Personal information
- Nationality: Ugandan/American
- Born: 25 October 1980 (age 45) Kampala, Uganda
- Weight: Welterweight

Boxing career

Boxing record
- Total fights: 24
- Wins: 18
- Win by KO: 13
- Losses: 5
- Draws: 1

Medal record
Men's amateur boxing
Representing Uganda
Commonwealth Games
| Silver medal – second place | 2002 Manchester | Light welterweight |

= Mohammed Kayongo =

American boxer

Mohammed Kayongo, nicknamed The African Assassin (born 25 October 1980), is a former Ugandan born professional boxer.

==Personal life==
Kayongo was born in Kampala, Uganda. His current residence is Minneapolis, Minnesota.

==High school==
Kayongo studied his O-lever (S1 - S4) at Kololo High School from 1993 to 1996, this is where he started his Boxing career. He represented his high school in inter-school and national opens.
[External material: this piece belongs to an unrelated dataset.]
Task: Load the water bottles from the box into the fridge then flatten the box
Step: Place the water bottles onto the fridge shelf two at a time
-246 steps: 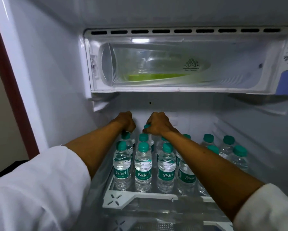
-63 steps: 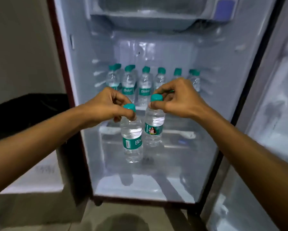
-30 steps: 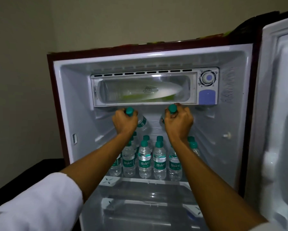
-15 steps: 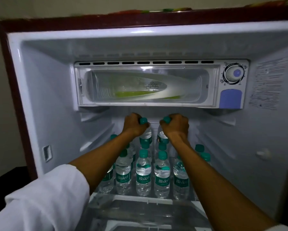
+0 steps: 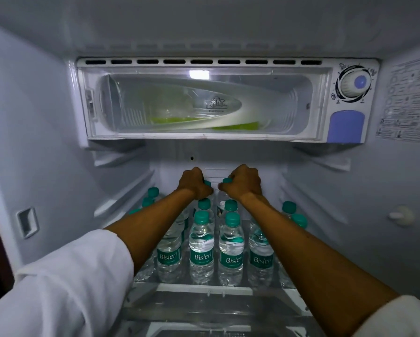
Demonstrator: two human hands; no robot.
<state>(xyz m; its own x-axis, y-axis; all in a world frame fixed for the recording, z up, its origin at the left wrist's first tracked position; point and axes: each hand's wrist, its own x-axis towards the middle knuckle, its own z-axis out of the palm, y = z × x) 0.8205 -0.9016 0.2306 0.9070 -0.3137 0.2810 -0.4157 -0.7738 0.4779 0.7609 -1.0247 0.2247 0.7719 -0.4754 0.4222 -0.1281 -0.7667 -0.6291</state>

Mohammed Kayongo won a silver medal in the Men's Light Welterweight division at the 2002 Commonwealth Games in Manchester.

==Professional career==
Kayongo began his career with a first-round knockout of Anthony Howard in April 2003, and had a perfect record through ten fights, before a draw against Jose Antonio Ojeda in July 2004. His first loss came in his twelfth fight, against undefeated Shamone Alvarez in November 2004. Kayongo's two career losses have come to unbeaten prospects Shamone Alvarez and Jose Leo Moreno.

Kayongo scored a fourth-round TKO against James Todd for the IBA welterweight world title on November 20, 2009

On January 19, 2013 Kayongo won a unanimous decision at the Minneapolis Convention Center in a six-round fight against Gilbert Venagas of East Moline, Illinois.